For those with disabilities, the digitalization of cities can sometimes lead to new challenges. But, if thoughtfully implemented, digitalization can also help break down existing barriers. In a series of co-creation workshops, Berlin’s FabLab has been working with people with disabilities to create prototypes that aim to improve everyday life for such individuals. Wherever possible, these prototypes emphasize the use of affordable materials and open source technologies.

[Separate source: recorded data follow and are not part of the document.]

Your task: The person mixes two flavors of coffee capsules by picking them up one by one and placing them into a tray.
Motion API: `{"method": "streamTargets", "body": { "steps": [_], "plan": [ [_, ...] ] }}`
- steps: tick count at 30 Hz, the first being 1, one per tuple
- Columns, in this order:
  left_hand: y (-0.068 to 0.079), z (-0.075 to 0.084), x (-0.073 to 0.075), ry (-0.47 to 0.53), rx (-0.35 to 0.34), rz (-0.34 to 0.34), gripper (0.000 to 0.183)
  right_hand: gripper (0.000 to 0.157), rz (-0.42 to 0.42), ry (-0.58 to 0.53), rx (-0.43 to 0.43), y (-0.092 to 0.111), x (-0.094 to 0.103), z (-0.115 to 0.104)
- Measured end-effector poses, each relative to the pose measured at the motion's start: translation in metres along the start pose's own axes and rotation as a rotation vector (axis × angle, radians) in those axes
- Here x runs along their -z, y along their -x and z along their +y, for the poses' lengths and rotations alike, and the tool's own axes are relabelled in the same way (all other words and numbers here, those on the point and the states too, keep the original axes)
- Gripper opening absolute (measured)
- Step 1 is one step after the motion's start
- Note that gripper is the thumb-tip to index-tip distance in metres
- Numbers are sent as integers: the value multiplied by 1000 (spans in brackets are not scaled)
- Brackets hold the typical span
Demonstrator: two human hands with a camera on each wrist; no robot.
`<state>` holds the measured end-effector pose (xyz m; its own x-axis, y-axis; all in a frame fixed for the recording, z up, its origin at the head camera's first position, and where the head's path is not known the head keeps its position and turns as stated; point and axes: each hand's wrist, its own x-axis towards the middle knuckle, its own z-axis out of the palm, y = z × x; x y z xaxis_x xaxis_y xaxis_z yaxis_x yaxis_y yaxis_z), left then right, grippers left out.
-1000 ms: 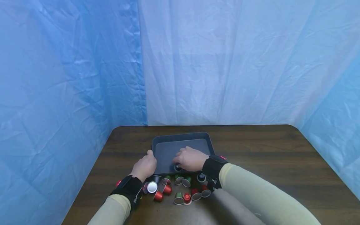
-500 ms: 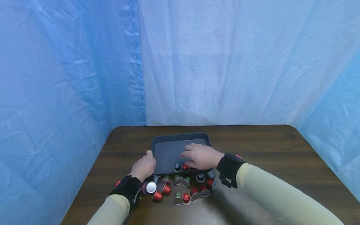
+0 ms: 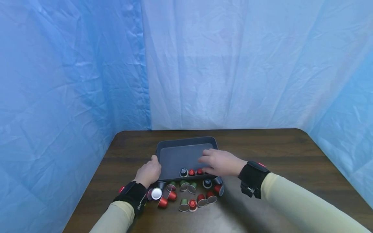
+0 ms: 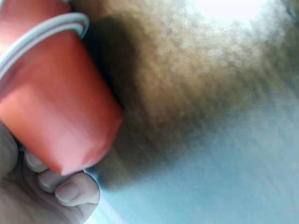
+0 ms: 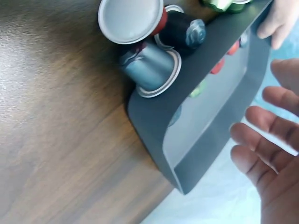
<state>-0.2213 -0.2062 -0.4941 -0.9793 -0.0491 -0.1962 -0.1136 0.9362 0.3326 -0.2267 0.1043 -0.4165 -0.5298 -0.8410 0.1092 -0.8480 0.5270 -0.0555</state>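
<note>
A dark grey tray lies on the table with coffee capsules inside along its near wall. A dark capsule and two red capsules, one a red capsule at the right, stand in a row there. Farther along, the right wrist view shows a green capsule and a dark bluish one, partly hidden by the wall. My left hand grips the tray's left rim near the front corner. Over the tray's right side, my right hand has relaxed, spread fingers holding nothing. A red capsule looms before the left fingers in the left wrist view.
Several capsules lie in front of the tray: a white-lidded one, a green capsule, a dark capsule and various red ones. The brown wooden table is bordered by blue and white curtains.
My right hand has moved rightward along the tray's near side, uncovering the row of red capsules beside the dark one. The left hand stays on the rim.
</note>
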Motion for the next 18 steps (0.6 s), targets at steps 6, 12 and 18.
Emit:
{"method": "streamTargets", "body": {
  "steps": [6, 12, 18],
  "plan": [
    [1, -1, 1, -1, -4, -4, 31, 32, 12, -10, -22, 15, -1, 3],
    [1, 0, -1, 0, -17, 1, 33, 32, -13, -45, -62, 32, -4, 7],
    [0, 1, -1, 15, 5, -7, 33, 26, -14, -59, -49, 46, -8, 10]
  ]
}}
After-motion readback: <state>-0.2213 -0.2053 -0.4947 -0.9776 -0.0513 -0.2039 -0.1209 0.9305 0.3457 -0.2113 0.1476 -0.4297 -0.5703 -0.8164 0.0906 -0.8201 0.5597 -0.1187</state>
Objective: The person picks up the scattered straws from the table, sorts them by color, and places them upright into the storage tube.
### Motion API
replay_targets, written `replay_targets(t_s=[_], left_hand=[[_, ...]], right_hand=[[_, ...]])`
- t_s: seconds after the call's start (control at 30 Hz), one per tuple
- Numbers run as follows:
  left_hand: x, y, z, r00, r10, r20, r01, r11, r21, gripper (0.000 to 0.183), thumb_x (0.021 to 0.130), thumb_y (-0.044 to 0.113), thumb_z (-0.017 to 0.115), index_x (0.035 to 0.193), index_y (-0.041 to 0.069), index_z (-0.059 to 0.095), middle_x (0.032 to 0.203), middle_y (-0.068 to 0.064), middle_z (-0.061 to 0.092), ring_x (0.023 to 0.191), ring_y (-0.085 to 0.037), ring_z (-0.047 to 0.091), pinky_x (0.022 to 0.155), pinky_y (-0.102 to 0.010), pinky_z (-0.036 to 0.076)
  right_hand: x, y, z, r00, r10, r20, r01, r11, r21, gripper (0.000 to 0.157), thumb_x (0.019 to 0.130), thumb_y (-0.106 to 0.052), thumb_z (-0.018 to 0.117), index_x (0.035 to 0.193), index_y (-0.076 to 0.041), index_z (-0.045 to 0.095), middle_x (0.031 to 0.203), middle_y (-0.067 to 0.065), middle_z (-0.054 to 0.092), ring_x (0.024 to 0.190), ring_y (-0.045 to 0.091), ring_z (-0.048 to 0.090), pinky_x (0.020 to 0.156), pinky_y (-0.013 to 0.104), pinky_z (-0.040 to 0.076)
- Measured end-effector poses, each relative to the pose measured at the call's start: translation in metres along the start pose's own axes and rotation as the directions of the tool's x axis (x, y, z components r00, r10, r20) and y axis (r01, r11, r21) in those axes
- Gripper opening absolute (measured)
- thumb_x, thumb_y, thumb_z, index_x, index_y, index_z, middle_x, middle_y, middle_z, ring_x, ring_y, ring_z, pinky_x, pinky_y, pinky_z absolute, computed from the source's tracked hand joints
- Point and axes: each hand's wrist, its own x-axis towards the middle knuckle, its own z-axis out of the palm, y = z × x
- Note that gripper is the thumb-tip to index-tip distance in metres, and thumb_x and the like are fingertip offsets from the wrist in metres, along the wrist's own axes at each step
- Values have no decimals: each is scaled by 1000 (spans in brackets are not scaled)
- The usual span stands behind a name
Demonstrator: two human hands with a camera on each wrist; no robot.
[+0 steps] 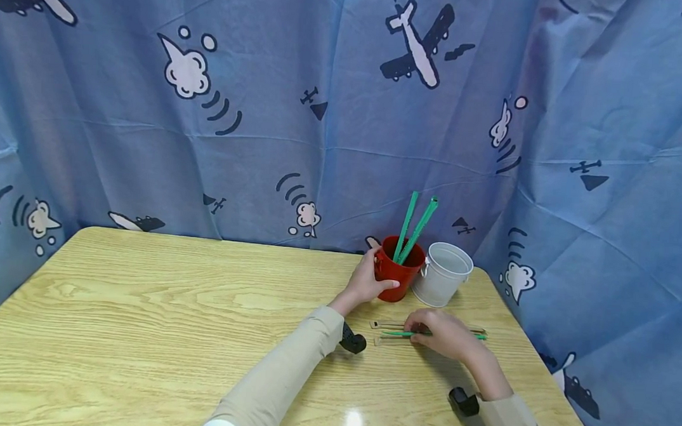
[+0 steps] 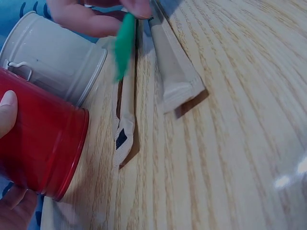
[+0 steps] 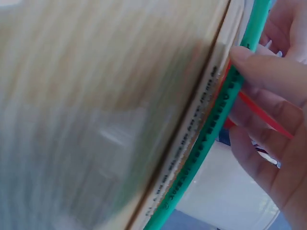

Smart cities and digital cities are supposed to be for the benefit of all citizens, yet all too rarely do we hear about how we can use technology – especially open source technology – to improve the lives of people with disabilities. Berlin’s FabLab is doing their part to create a more inclusive conversation around smart cities and digitalization through the development of open-source prototypes specifically targeted toward individuals with disabilities.

Within the “Made for My Wheelchair” project, the FabLab has helped develop both “Open Lights” and “Open Trailer”. With Open Lights, individuals can create their own customizable lighting system for wheelchairs so that wheelchair users can be more easily seen at night. With Open Trailer, individuals can create a trailer for transporting goods (like boxes or crates) that can be attached to the back of a wheelchair. In both cases, the instructions for designing the systems are available online for free, and the required materials can be ordered online and, in some cases, produced with 3D printers.

The other prototype on display in the lab is the “Vorleser” (or, “reader”), which was developed as part of the “Open Health HACKademy”. This DIY-device can read printed texts out loud for individuals with limited vision, and it is much cheaper to produce than other similarly-functioning devices.